* _Task details_
The data must be written out once more, precisely as given.
Source data Start Marker
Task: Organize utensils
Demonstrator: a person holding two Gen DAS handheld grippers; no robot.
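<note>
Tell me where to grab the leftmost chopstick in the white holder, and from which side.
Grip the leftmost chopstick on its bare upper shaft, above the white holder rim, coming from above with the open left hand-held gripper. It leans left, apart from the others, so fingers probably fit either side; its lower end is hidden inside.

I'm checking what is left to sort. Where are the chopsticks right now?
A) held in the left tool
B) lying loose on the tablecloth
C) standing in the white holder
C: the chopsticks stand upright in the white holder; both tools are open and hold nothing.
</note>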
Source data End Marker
* _Final answer_
Task: Organize utensils
Demonstrator: a person holding two Gen DAS handheld grippers; no robot.
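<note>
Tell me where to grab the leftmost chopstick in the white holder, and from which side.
Grip the leftmost chopstick on its bare upper shaft, above the white holder rim, coming from above with the open left hand-held gripper. It leans left, apart from the others, so fingers probably fit either side; its lower end is hidden inside.

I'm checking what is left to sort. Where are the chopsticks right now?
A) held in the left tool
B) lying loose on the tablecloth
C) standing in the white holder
C: the chopsticks stand upright in the white holder; both tools are open and hold nothing.
</note>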

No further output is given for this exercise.